→ **DATASET EXTRACT**
********************

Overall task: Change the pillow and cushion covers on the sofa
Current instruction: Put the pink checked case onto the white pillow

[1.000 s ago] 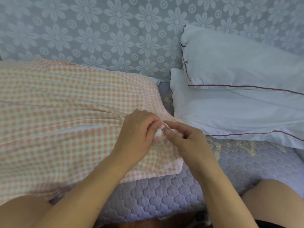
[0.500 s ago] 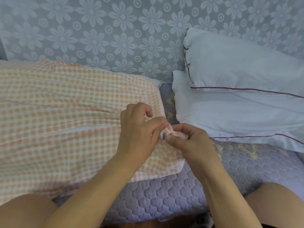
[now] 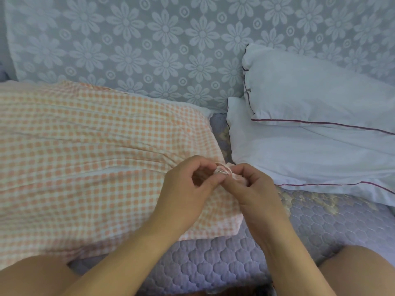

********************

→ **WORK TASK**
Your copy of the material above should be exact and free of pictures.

→ **RESULT FOR THIS EXERCISE**
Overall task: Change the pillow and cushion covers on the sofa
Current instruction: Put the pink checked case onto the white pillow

[1.000 s ago] 
[0.500 s ago] 
[now] 

What was requested is fully covered by this answer.